Local commercial real estate agents, including Treasure Realty’s Tim Baker, say emphatically that demand is up and availability is down. The area encompassing Hampstead, Holly Ridge, Surf City and Sneads Ferry has been growing significantly in the past few years. More residential homes are being built, more people are moving in, and more new businesses will follow.

Baker says there is a lot of vacant land for sale, but “buying the dirt is the easy part.” Buying the land, he adds, is “a small percentage of what the investment will be.” There are the costs of infrastructure and construction and the need to meet the state’s built-upon area (BUA) laws that can be restrictive in this area.

Mike Nadeau, with Creative Commercial Properties, says that the commercial situation in this area is a little different from cities like Wilmington because there is not “much of a commercial history so there aren’t a lot of spaces from back when.” That adds to the scarcity of office buildings and retail space.
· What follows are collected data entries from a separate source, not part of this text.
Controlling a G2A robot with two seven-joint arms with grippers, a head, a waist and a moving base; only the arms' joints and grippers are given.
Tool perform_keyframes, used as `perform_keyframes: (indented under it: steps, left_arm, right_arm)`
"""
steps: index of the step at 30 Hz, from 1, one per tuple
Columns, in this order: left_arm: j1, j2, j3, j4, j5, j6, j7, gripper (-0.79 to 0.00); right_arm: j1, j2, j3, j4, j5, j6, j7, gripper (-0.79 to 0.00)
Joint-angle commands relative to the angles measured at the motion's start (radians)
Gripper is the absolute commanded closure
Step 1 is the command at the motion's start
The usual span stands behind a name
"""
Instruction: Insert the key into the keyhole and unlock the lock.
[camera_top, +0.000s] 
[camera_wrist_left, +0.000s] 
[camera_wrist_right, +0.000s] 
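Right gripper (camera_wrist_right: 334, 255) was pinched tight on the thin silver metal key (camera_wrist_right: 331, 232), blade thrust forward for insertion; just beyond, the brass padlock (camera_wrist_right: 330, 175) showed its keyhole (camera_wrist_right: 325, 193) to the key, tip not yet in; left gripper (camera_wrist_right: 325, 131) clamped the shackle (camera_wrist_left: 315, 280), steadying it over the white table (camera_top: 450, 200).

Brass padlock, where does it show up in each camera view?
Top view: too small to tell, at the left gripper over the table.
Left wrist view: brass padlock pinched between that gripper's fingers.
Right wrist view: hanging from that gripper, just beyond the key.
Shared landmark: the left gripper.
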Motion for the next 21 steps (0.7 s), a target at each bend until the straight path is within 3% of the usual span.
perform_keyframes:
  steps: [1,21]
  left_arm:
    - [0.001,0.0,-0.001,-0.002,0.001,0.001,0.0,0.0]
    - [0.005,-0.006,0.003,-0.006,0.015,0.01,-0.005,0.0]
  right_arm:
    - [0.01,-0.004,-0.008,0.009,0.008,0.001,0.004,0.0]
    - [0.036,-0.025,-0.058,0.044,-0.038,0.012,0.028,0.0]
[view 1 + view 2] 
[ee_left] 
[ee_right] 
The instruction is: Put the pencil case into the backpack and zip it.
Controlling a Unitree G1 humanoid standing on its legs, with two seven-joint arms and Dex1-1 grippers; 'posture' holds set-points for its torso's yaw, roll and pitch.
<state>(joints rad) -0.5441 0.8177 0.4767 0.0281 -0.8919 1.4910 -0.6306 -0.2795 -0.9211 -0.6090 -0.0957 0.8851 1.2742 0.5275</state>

Finding an office to lease is even more of a challenge. There are a few medical offices that have been vacated by practices and have been absorbed or merged with other practices, Nadeau states. His firm does have one office space for lease on Highway 17 that was formerly a small medical practice. He notes that the number of medical practices in the area has dropped dramatically.

On the other hand, many small businesses are looking for space even if their operations are not client-facing. They may just need more room for a business that was started in a home office or because they’ve hired employees. That kind of space is rare in the area. Baker says there is no commercial property for rent today in Sneads Ferry and very little in the other towns.

Retail space can be found in a few established shopping centers in Hampstead and Surf City. The relatively new Publix shopping center has available space. Baker adds that many businesses will take an existing space even though it “might not fit exactly what they’re looking for, but they are willing to upfit to make it work.”

With the increased demand for leased space, prices are also increasing. Nadeau says that generally speaking, office rents are in the middle teens, around $15 per square foot per year. He also explains that part of the reason commercial space is so hard to find is that the commercial zone is confined to the area approximately 500 feet from the road on highways 17 and 210 and a few side roads. Most of the other property in the area is zoned residential.

Bryce Morrison, Jr., with Cape Fear Commercial, says that the residential growth in Hampstead “generates the need for more commercial businesses there.” He believes that the Hampstead Bypass will actually “expand the need for commercial space even more.”

Morrison notes that Surf City’s first commercial retail project was the Gateway shopping center, which attracted small community retailers as well as a Family Dollar and a Sherwin-Williams store. More national brands started moving into the area with the Walmart Neighborhood store as well as the McDonald’s and CVS stores on that corner of highways 210 and 50.

“Surf City had enough foresight to invest a lot of money in their sewer system years ago and that helped attract commercial businesses,” Morrison says.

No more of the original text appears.